WHAT THE EXERCISE ASKS
In the listing beneath this line, copy exactly the lines starting with the one containing "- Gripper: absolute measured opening" and going on through the one containing "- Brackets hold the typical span".

MATERIAL PROVIDED
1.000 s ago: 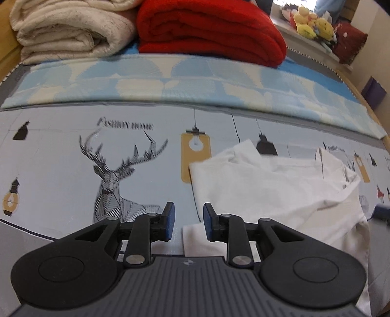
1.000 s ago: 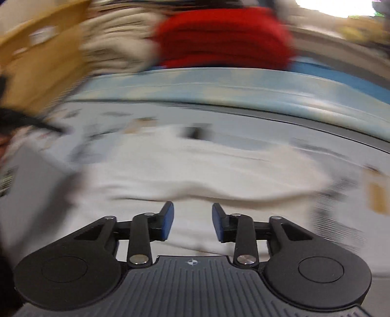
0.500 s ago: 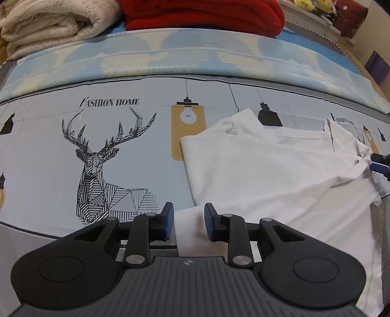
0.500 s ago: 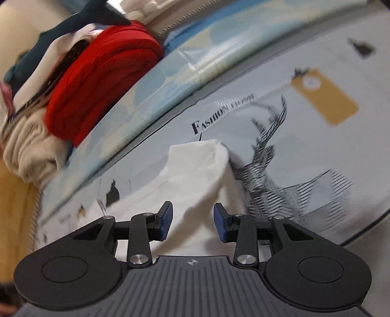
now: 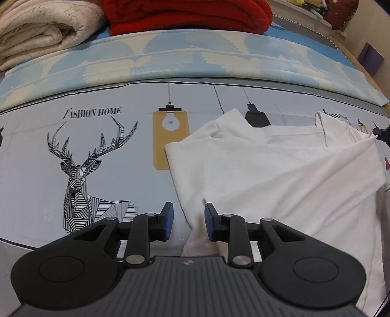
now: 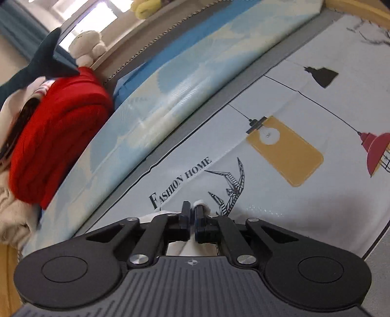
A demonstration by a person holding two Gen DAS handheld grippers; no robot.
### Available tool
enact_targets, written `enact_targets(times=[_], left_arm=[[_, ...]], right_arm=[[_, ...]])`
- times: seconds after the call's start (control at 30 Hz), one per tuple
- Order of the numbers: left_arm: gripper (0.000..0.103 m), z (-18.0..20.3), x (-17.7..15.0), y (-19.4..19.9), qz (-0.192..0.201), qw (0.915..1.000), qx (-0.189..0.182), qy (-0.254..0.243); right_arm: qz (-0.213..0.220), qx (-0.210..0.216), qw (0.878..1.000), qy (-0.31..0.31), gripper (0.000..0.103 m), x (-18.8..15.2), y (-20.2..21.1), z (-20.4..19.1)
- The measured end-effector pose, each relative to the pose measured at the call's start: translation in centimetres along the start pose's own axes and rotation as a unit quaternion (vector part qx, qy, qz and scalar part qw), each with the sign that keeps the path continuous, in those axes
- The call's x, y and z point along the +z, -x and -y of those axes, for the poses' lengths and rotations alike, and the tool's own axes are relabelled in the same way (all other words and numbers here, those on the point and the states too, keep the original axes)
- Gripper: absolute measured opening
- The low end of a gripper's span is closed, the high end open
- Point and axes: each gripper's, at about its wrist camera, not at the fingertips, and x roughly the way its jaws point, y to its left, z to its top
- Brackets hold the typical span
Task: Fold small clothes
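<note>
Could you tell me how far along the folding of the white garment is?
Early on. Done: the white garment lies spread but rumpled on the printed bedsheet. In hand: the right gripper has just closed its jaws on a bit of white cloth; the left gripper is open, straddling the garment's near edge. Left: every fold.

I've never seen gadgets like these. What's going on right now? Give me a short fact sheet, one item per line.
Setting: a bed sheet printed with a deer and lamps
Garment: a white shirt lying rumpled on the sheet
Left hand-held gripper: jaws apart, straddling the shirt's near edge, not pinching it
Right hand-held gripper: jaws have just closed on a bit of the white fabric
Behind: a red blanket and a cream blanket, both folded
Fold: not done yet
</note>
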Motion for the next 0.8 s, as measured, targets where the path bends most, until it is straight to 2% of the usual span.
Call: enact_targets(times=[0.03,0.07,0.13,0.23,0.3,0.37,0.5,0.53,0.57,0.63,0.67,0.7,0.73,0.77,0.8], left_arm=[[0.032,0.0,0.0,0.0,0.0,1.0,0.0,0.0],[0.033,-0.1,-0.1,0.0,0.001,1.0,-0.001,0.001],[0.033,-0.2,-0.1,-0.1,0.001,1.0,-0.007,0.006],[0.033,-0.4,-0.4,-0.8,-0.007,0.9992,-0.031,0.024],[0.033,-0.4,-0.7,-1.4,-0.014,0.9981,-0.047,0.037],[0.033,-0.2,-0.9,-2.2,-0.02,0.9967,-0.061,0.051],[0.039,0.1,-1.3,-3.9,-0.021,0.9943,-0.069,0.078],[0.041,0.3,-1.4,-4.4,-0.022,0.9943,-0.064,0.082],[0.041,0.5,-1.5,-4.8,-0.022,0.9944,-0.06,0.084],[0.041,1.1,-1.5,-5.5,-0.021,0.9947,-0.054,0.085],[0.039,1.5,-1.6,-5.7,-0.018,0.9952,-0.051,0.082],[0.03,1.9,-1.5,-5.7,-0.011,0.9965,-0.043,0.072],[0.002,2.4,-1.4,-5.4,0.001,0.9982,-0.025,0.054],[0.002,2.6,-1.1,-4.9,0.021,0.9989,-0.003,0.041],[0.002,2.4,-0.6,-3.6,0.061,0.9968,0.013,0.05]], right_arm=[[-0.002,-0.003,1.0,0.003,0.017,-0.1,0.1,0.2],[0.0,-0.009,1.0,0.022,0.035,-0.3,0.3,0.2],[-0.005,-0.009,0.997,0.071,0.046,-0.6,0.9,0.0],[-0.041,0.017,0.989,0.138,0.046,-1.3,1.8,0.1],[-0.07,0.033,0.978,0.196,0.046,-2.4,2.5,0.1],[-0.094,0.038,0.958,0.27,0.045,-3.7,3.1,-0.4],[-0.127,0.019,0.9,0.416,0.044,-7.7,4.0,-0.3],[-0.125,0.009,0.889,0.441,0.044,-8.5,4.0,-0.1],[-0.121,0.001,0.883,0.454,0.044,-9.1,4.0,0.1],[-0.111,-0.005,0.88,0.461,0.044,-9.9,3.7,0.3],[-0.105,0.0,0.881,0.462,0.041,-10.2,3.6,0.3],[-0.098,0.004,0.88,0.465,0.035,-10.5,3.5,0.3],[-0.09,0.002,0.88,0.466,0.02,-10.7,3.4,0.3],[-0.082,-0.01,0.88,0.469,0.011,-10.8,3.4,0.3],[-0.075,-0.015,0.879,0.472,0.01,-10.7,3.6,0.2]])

WRITTEN SOLUTION
- Gripper: absolute measured opening
- The low end of a gripper's span is closed, the high end open
- Point and axes: each gripper's, at about its wrist camera, not at the fingertips, and x roughly the way its jaws point, y to its left, z to its top
- Brackets hold the typical span

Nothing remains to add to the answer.